What to produce :: Begin at the top of the following data. Copy each line exactly until you have copied the line containing "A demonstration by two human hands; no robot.".

Given material ::
* * * * * * *

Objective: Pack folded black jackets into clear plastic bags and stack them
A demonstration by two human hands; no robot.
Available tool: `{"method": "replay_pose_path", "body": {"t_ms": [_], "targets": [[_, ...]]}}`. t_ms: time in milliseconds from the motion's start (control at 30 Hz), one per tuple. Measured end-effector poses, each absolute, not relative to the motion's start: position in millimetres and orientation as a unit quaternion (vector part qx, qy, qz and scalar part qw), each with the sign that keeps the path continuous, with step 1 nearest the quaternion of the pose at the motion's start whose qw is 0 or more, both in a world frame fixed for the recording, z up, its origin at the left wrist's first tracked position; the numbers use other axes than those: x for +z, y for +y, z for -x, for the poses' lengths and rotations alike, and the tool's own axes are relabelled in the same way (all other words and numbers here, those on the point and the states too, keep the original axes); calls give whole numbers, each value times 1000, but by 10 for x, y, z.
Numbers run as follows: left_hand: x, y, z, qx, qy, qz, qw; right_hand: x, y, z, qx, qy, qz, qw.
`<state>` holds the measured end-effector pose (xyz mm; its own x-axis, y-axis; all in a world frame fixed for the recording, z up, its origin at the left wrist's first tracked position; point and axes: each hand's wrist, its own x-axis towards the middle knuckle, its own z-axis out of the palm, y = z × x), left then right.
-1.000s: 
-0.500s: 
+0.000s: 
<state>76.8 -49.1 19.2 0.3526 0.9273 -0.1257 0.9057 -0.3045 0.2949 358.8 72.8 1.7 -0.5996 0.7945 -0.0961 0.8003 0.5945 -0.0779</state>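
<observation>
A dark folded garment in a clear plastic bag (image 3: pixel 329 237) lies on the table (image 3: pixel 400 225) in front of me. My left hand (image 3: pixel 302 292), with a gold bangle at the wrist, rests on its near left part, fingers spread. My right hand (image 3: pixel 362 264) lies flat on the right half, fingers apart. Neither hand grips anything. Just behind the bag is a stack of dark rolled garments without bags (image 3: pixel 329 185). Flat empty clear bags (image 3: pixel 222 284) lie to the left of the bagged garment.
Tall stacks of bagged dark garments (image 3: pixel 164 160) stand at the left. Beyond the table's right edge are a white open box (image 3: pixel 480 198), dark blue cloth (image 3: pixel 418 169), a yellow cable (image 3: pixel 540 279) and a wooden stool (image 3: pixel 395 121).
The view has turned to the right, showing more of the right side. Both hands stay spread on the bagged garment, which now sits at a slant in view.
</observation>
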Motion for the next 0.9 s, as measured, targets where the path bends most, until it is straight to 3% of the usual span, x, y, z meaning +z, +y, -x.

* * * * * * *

Solution ::
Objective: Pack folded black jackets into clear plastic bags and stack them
A demonstration by two human hands; no robot.

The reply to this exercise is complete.